Peut-on aujourd’hui se contenter, que ce soit dans l’enseignement ou dans la vie quotidienne, d’une seule langue? Le monde ne cesse d’être secoué par le temps qui, grâce aux nouvelles technologies, est devenu plus riche et divers. La communication court plus vite que la lumière et tout débat sur le bilinguisme ou le multilinguisme devient obsolète. Il est certain que les enfants d’aujourd’hui ont besoin d’apprendre le plus de langues possibles, car il en va de leur culture et de leur chance dans la compétition qui les attend dès qu’ils entrent dans la vie active.
Soyons clairs!

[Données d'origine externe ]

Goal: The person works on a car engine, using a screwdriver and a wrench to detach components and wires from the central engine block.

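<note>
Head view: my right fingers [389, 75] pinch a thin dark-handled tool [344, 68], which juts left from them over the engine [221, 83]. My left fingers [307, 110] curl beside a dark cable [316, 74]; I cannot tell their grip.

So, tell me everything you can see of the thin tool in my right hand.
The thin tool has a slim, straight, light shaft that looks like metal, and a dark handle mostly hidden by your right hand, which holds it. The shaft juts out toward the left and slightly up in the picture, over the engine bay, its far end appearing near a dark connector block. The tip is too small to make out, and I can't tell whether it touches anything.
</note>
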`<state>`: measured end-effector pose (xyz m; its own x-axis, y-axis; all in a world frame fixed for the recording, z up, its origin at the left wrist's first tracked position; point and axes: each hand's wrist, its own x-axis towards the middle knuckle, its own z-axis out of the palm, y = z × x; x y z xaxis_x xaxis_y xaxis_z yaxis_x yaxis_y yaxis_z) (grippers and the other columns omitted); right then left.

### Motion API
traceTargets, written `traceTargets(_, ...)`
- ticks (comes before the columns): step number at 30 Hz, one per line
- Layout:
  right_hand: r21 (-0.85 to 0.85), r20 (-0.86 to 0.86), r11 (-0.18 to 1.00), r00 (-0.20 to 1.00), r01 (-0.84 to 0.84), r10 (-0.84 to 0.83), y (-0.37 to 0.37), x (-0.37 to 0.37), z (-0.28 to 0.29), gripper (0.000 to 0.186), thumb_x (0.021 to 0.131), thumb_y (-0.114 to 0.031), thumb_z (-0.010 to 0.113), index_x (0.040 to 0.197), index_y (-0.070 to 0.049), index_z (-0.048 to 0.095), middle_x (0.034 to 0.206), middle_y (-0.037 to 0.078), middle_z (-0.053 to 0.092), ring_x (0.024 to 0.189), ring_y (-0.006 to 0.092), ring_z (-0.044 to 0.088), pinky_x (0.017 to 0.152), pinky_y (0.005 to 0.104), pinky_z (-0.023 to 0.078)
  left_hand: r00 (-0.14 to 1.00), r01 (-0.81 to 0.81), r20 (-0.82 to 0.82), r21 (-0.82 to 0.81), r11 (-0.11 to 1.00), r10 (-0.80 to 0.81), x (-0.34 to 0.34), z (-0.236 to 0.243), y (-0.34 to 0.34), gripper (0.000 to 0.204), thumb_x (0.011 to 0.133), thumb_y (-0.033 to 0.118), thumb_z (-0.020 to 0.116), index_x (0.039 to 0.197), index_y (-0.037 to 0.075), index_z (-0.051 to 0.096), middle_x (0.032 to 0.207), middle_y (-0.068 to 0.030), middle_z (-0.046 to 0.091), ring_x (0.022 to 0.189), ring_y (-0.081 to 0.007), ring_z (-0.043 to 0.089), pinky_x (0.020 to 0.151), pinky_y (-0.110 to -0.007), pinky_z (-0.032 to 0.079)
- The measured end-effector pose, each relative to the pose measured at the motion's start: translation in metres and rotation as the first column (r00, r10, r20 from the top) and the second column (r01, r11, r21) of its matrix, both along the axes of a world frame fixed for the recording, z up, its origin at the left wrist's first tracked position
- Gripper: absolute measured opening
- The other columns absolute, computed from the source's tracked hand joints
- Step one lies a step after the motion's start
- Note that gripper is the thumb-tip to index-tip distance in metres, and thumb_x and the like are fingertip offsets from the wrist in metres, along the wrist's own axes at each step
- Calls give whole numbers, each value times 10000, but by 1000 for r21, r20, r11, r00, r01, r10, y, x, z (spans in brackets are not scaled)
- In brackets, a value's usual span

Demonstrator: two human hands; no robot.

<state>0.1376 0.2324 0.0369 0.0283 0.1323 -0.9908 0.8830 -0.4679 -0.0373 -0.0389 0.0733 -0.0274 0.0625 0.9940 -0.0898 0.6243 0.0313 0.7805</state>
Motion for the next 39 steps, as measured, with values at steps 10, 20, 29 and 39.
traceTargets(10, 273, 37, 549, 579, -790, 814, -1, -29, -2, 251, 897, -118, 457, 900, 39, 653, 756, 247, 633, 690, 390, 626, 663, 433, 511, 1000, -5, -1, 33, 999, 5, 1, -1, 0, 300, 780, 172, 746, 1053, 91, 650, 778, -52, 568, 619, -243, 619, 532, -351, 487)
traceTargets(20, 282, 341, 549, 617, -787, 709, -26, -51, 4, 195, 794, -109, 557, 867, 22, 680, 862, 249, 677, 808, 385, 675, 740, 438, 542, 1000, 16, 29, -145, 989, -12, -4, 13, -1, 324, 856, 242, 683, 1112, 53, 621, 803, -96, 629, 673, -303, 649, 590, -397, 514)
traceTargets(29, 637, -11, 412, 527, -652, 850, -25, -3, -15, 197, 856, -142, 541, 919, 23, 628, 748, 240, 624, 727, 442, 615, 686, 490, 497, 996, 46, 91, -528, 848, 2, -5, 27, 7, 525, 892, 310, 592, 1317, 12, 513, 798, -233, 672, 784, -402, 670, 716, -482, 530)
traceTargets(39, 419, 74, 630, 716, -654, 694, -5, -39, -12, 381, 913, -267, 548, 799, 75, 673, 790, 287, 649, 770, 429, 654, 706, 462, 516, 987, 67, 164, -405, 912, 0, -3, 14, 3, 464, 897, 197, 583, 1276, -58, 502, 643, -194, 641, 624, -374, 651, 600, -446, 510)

Il est évident que les élèves marocains doivent absolument maîtriser parfaitement la langue arabe, classique, non seulement parce que c’est la langue de notre civilisation, mais parce qu’elle est très belle, certes complexe, mais d’une richesse extraordinaire. (Je le sais pour avoir traduit au français des poèmes de Mahmoud Darwich et d’Adonis). Elle doit être la langue première et fondamentale. Surtout pas de darija, une langue parlée qui a ses qualités, mais qui en aucun cas ne peut se substituer à la langue du Coran. Langue utilitaire, populaire et parfois poétique, la darija doit rester à son niveau en tant qu’outil de communication.

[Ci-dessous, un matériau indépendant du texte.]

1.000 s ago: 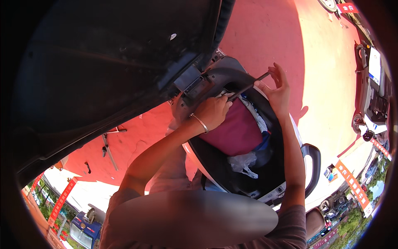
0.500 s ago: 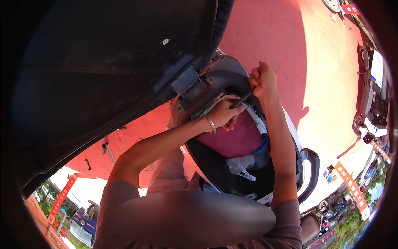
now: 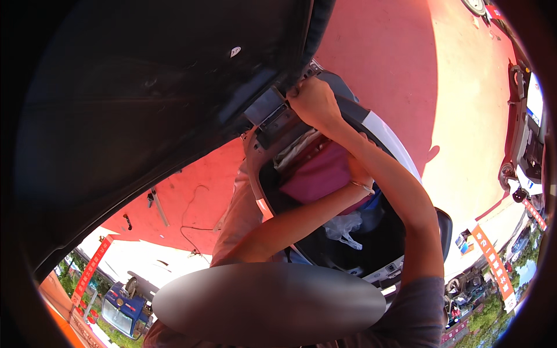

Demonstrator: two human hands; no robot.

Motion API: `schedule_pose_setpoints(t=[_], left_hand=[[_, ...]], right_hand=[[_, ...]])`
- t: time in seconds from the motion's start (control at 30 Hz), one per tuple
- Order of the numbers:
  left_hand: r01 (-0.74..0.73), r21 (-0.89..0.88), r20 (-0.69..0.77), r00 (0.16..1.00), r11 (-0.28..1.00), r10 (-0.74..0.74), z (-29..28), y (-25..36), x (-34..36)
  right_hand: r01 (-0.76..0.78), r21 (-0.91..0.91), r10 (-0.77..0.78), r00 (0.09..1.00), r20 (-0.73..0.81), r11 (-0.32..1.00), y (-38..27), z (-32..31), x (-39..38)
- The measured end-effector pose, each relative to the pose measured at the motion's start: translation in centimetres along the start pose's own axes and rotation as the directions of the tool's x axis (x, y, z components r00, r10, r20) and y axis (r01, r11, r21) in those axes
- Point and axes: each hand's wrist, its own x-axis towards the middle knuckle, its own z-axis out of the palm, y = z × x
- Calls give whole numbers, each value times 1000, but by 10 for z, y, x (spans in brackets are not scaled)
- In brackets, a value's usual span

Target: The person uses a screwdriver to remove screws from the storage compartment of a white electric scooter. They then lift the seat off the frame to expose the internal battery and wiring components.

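A raised black seat [image 3: 145, 116] stands over an open scooter storage compartment [image 3: 316, 240]. My right hand [image 3: 316, 103] is closed at the compartment's far end, close to the seat's hinge bracket [image 3: 265, 107]. Dark material shows at its fingertips, but I cannot make out what they grip. Below it, a purple cloth bundle [image 3: 319, 174] fills much of the compartment. My left hand [image 3: 358, 164] reaches to the right side of this bundle, under my right forearm, which hides most of its fingers. A clear plastic bag [image 3: 343, 228] lies beside a blue item [image 3: 372, 201].
Black grab rail [image 3: 445, 232] sticks out at the scooter's right rear. Tools [image 3: 158, 206] and a thin cord [image 3: 184, 226] lie on the red ground at left. Another scooter [image 3: 525, 139] is parked far right; a blue vehicle [image 3: 122, 307] stands lower left.
My right hand has moved left to the hinge end of the compartment. My left hand has moved right and lower, crossing beneath my right forearm. The dark strip between them no longer shows.
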Motion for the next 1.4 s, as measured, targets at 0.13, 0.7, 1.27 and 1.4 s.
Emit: schedule_pose_setpoints(t=[0.13,0.7,1.27,1.4], left_hand=[[126,876,-44,982,466,-182,17,33,-18],[-764,-114,311,580,-635,-753,150,183,37],[-823,-208,319,453,-528,-832,152,161,52],[-786,-141,426,501,-602,-753,145,157,48]], right_hand=[[125,31,-120,986,-113,992,-8,-13,-25],[279,93,-205,859,-469,956,28,-62,-70],[-40,-401,-227,771,-595,915,55,-46,-108],[-64,-428,-210,801,-561,901,57,-50,-99]])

Une fois la langue arabe classique acquise, il faut se tourner vers les langues qui comptent aujourd’hui dans le monde. L’anglais vient en premier. Partout dans le monde l’anglais, même et surtout pauvre et squelettique, s’impose. Ne pas parler l’anglais, vous isole et met un frein à votre ambition et projets. C’est ainsi, et on n’y pourra rien. Ensuite vient l’espagnol qui lui aussi s’impose de plus en plus. Quant au français, il ne cesse de se voir supplanter par l’anglais. Les Français n’ont pas su défendre leur langue, laquelle est parlée par des populations de pays anciennement sous colonisation ou protectorat français. La sphère francophone est plus ample que l’espace de l’Hexagone. Cette langue est mieux défendue par les non Français que par les Français eux-mêmes.
Au Maroc, cette langue continue d’être privilégiée, aussi bien par les responsables que par une partie de la population. On passe dans la même phrase de l’arabe au français, ce qui fait que nous sommes en train d’inventer une troisième langue, le franco-marocain pour ne pas dire l’arabo-français massacré!

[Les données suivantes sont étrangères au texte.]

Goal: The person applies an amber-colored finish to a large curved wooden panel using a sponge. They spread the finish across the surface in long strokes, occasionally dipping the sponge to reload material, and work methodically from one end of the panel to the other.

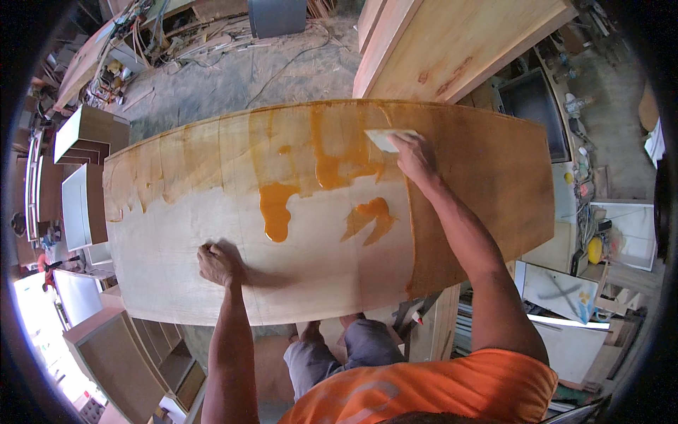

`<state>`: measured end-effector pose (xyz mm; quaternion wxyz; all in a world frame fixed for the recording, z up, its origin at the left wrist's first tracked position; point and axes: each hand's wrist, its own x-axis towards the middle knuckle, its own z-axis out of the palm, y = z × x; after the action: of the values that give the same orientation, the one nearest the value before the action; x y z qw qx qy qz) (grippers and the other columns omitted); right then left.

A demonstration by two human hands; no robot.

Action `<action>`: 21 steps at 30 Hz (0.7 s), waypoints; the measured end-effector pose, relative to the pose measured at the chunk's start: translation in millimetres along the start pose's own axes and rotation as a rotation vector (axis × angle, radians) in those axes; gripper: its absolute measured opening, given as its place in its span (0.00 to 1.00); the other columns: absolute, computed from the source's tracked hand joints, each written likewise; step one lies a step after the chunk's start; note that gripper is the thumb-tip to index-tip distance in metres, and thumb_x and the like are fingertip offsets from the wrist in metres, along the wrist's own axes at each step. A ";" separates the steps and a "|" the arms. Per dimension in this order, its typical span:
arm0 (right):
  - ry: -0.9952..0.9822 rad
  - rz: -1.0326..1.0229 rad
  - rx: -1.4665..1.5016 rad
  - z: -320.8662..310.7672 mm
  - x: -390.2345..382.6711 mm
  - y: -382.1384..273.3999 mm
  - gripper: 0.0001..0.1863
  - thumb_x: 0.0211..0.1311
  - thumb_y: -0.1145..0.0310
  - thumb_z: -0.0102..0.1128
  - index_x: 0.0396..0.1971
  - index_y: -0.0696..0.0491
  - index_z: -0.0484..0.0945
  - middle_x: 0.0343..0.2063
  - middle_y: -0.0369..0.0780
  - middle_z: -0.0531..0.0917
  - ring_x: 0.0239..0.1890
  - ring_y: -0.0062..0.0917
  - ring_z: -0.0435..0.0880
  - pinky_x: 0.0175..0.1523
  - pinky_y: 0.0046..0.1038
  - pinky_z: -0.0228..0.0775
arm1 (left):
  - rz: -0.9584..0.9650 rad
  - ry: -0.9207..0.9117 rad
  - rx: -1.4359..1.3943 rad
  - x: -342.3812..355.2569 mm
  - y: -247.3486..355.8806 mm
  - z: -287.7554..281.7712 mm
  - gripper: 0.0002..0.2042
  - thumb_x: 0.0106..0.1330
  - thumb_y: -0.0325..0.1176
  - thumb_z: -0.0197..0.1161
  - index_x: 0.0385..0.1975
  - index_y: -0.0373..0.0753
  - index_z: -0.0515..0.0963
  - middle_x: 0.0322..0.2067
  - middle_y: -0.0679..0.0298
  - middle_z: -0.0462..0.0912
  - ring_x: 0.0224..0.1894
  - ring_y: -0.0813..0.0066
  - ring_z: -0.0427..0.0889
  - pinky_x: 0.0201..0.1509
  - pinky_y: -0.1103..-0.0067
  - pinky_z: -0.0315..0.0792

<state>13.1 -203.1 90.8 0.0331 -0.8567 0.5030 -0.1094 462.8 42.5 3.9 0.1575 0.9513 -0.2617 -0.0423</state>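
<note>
A wide wooden panel (318,275) lies flat in front of me. Orange-brown liquid coats its right part and, in streaks, its far edge; the near left is pale and bare. My right hand (417,159) grips a thin whitish flat spreader (382,139) against the far part of the panel, beside the line where the coat ends. Left of it lie a thick amber puddle (275,212) and a smaller splayed puddle (373,209). My left hand (219,264) rests on the bare wood as a closed fist, with nothing showing in it.
Thick wooden boards (466,49) stand beyond the panel's far right edge. Box-shaped cabinets (83,201) and an open cabinet frame (134,360) are at the left. A dark grey container (277,18) stands on the dusty floor at the back. Wood pieces clutter the right side.
</note>
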 end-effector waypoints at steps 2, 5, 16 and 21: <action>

Qu’importe, c’est une réalité linguistique qui est plus forte que notre propre volonté ou désir.
Nous avons intérêt à avoir une vision de l’avenir plus ouverte et plus prospective : nos enfants ont besoin d’être multilingues. Les frontières culturelles sont en train de tomber. La recherche scientifique se fait principalement en anglais. Si vous voulez publier les résultats d’une recherche en médecine ou en physique nucléaire, c’est en anglais et uniquement en anglais que vous pourrez le faire. On peut le déplorer mais le monde a été vite sous la coupe anglo-saxonne. Il en est de même pour les écrivains non anglo-saxons qui publient en anglais. Leur public est automatiquement plus important que celui des écrivains francophones. En outre, il faut attendre et espérer être traduit en anglais pour intéresser des éditeurs japonais, nordiques ou latino-américains.Telle est la réalité. On ne peut pas la changer ni l’ignorer.
Reste que la superbe langue arabe ne cesse d’être bafouée à cause des crises à répétions dans ce monde arabe déchiré, meurtri par des dictatures et des guerres qui englobent, hélas, la culture et la civilisation qui ont tant donné au monde.
Arrêtons de nous lamenter et mettons nous au travail! Apprenons à nos enfants l’arabe classique, ainsi que les autres langues qui comptent dans le monde! Ne perdons pas de temps dans des débats inutiles!